Submitted by HopefulInformation t3_z6nisc in personalfinance
Hello I was reading an investorpedja article on negative compounding. It says that during market declines when portfolio drops, compounding works against you. And because of that your returns don’t really end up being “10% per year on average” as you need to make a higher return to get back to normal than the drop. So you compounded annual rate would be like 9.4% or 7.3% depending on the variance of the drop.
I’m just confused. Everyone like buffet says passively invest in index like sp500. And we use these online retirement calculators that says use a 8-10% return on average for sp500 over 30 years. But the compounded return is less depending on the size of market crashes.
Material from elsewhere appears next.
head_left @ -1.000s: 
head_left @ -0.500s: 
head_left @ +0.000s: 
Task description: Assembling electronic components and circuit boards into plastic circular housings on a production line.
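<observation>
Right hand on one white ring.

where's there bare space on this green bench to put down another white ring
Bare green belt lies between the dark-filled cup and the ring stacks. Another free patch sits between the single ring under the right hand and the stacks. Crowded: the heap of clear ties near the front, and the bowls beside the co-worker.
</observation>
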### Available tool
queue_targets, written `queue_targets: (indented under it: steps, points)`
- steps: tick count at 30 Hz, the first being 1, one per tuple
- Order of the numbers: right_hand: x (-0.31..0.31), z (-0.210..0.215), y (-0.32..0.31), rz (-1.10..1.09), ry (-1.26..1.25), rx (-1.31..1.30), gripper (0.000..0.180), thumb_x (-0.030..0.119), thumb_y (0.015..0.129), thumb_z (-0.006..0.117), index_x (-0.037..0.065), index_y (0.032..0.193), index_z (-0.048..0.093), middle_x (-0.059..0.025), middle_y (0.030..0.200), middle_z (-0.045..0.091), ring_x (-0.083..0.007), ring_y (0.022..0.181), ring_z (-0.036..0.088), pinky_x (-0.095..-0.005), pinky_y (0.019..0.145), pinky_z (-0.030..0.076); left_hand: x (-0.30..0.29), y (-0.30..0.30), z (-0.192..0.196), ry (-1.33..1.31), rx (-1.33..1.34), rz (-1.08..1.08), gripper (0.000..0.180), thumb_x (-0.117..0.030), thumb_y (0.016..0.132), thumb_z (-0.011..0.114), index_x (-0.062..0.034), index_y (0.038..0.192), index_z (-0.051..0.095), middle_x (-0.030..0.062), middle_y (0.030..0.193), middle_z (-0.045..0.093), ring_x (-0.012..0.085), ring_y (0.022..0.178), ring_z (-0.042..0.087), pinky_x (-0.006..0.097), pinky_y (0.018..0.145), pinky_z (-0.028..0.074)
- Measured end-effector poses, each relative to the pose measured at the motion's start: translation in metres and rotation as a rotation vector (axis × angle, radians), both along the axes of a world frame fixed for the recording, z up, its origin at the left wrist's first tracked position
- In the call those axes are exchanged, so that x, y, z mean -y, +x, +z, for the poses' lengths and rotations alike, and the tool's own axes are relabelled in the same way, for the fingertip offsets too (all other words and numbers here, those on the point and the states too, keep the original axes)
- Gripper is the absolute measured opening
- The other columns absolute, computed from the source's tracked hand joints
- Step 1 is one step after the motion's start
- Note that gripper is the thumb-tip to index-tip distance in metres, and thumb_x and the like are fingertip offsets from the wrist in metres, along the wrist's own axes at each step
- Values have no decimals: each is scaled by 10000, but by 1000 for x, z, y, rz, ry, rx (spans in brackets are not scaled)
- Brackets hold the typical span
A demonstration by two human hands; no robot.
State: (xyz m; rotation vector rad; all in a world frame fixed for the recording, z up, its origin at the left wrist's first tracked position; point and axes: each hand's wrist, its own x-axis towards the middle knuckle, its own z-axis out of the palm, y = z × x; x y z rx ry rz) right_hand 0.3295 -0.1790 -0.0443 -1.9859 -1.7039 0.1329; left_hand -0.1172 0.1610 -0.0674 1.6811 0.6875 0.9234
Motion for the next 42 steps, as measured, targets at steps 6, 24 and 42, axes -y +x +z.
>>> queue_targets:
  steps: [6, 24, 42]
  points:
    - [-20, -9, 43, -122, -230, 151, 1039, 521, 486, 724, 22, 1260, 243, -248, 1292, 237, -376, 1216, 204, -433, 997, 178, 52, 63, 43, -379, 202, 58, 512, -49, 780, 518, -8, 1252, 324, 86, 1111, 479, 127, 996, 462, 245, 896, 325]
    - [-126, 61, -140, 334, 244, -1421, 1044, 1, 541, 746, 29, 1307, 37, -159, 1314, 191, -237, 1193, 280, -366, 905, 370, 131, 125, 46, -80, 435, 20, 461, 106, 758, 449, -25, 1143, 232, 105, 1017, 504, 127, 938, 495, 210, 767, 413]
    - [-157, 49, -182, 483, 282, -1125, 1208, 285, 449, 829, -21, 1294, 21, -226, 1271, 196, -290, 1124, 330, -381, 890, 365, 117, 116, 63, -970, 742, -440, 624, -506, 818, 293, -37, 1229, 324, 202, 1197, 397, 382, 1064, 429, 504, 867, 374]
The article said only way to avoid this is to basically time the market or value investing by picking stocks which also has their own risks.
DeluxeXL t1_iy2c511 wrote
It's just how we present gains and losses. We don't include the 1.00 (100%) and only show the change (e.g. x90% is written as -10%, x110% is written as +10%). The geometric mean is still the same once the full form is written out.
> And because of that your returns don’t really end up being “10% per year on average”
Actually, they do. 10-year CAGR of S&P 500 is around 10-12% before inflation adjustment, so the "you need to make a higher return" is already factored in. Higher return aka market recovery comes unpredictably. The real trick is to not miss the recovery by staying invested during a decline.